> **Problem**: Reproduce precisely the lines between the start of the data below and the line with "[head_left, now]", both included.

........

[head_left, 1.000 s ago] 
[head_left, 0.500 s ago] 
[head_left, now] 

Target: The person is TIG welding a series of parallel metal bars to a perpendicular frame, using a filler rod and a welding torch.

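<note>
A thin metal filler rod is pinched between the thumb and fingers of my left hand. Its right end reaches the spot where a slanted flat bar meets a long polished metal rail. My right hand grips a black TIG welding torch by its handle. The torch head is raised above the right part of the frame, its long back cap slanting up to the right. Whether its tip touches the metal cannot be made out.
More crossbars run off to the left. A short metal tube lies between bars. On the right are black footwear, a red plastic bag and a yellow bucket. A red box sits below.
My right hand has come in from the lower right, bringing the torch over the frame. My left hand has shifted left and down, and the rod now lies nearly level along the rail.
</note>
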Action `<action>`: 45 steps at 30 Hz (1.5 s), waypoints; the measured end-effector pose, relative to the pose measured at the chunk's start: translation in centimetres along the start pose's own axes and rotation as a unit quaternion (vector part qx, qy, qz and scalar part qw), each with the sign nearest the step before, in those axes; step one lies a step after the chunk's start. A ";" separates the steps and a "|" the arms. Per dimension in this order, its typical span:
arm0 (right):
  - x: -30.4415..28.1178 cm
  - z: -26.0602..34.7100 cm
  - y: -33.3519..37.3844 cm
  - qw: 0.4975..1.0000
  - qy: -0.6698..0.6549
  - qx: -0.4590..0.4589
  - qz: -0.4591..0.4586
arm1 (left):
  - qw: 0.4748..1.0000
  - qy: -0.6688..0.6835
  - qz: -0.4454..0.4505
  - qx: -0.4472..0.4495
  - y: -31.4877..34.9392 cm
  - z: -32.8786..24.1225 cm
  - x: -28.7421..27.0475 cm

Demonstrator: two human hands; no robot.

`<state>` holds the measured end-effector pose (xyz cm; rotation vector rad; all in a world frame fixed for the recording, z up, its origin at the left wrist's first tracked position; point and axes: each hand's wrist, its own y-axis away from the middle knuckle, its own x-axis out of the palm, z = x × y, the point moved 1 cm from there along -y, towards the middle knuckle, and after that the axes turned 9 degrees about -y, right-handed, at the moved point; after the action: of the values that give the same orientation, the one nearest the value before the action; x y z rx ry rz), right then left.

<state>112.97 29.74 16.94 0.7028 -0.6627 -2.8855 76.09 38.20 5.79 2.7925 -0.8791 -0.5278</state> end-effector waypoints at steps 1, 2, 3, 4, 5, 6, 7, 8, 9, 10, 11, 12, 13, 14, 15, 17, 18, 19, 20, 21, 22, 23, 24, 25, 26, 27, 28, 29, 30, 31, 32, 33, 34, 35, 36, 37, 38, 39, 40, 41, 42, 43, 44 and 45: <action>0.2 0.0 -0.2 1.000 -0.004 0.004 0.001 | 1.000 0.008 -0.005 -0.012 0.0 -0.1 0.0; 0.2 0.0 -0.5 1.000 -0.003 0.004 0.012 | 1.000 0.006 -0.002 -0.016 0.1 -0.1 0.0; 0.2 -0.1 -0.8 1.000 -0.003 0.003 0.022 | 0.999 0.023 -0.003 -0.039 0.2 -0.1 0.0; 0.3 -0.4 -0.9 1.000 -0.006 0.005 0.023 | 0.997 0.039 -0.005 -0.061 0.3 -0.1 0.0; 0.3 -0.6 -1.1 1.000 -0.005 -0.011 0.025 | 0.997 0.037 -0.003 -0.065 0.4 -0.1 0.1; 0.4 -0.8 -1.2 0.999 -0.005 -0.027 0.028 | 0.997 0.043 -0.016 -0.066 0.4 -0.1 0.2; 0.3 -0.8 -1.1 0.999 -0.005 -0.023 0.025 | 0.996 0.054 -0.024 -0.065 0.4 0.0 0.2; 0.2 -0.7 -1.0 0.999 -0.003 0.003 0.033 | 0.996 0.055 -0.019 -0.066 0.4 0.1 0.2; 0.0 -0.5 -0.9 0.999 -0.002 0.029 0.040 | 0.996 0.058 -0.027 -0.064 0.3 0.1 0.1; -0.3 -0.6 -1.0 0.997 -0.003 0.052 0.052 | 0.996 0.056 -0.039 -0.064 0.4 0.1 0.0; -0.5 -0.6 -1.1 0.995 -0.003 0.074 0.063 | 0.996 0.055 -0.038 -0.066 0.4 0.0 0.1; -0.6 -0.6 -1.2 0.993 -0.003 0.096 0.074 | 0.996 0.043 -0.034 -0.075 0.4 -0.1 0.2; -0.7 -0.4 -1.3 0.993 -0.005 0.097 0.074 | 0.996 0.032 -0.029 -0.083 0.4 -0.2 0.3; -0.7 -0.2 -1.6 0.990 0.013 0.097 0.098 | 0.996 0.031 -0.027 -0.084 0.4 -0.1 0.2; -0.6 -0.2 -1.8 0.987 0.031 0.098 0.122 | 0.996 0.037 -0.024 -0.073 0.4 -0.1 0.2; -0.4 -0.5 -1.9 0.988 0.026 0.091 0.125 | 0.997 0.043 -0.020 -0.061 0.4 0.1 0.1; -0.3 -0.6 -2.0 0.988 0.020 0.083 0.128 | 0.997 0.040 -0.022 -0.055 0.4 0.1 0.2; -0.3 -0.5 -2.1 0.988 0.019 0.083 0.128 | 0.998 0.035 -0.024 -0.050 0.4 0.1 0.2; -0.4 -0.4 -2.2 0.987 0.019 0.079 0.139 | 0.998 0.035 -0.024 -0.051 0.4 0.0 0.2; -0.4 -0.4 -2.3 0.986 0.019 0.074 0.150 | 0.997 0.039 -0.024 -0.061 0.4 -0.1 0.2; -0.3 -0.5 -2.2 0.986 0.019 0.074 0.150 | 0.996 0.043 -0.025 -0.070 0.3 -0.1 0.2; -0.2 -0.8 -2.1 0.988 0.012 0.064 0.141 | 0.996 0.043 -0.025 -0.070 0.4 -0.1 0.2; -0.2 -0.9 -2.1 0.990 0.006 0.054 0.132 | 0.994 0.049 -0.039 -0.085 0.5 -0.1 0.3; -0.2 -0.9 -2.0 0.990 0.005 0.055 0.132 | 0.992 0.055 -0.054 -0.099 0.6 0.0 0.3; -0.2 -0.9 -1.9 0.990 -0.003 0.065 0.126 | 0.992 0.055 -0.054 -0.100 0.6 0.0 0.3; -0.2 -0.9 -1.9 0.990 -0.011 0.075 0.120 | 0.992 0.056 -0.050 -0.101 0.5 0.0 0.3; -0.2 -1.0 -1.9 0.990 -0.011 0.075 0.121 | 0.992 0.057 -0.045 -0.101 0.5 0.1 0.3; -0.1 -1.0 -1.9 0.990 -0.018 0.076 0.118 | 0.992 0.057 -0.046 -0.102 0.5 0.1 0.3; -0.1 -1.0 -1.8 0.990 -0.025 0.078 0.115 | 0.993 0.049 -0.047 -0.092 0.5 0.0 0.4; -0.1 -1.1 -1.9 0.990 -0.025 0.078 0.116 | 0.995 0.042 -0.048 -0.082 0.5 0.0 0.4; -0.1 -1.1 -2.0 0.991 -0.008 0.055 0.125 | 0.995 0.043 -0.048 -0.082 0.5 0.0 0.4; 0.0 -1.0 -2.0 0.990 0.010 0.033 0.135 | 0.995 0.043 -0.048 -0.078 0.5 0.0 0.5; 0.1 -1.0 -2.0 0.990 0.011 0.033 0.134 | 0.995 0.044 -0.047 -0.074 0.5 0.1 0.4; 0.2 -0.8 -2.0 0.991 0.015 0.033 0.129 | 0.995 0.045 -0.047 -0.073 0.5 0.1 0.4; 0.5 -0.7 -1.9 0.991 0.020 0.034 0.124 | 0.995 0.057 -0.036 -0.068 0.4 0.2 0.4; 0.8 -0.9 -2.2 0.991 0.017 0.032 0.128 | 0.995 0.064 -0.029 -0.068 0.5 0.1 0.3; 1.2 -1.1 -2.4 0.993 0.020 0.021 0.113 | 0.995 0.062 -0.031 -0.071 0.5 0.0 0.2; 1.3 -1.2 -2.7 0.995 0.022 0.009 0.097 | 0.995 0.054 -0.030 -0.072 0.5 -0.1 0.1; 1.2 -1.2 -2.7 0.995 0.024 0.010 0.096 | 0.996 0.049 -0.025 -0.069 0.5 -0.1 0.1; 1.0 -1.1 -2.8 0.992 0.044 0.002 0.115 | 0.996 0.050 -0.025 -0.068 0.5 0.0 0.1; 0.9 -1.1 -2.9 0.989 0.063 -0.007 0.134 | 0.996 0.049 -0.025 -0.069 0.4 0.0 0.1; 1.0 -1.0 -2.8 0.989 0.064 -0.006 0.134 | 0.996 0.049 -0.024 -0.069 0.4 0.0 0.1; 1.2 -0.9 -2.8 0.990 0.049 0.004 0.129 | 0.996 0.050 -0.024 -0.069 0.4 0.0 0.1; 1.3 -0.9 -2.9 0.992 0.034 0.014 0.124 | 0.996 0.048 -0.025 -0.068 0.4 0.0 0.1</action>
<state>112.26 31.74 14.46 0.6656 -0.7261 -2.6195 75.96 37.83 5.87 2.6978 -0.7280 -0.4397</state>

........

> **Task answer**:
[head_left, 1.000 s ago] 
[head_left, 0.500 s ago] 
[head_left, now] 

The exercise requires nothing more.